### [WHAT TO PRODUCE]
Line by line, return everything in the listing exactly.

### [STORED DATA]
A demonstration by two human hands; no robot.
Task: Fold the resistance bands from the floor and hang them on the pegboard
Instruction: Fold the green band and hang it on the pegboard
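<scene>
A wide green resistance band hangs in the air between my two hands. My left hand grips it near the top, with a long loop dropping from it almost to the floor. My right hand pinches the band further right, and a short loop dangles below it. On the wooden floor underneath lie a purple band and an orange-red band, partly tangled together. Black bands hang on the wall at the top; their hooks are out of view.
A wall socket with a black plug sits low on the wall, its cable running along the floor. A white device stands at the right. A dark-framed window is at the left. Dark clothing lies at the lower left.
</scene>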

### [RESPONSE TO THIS EXERCISE]
A demonstration by two human hands; no robot.
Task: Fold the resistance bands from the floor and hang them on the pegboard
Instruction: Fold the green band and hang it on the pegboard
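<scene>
A wide green resistance band hangs in the air between my two hands. My left hand grips it near the top, with a long loop dropping from it almost to the floor. My right hand pinches the band further right, and a short loop dangles below it. On the wooden floor underneath lie a purple band and an orange-red band, partly tangled together. Black bands hang on the wall at the top; their hooks are out of view.
A wall socket with a black plug sits low on the wall, its cable running along the floor. A white device stands at the right. A dark-framed window is at the left. Dark clothing lies at the lower left.
</scene>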

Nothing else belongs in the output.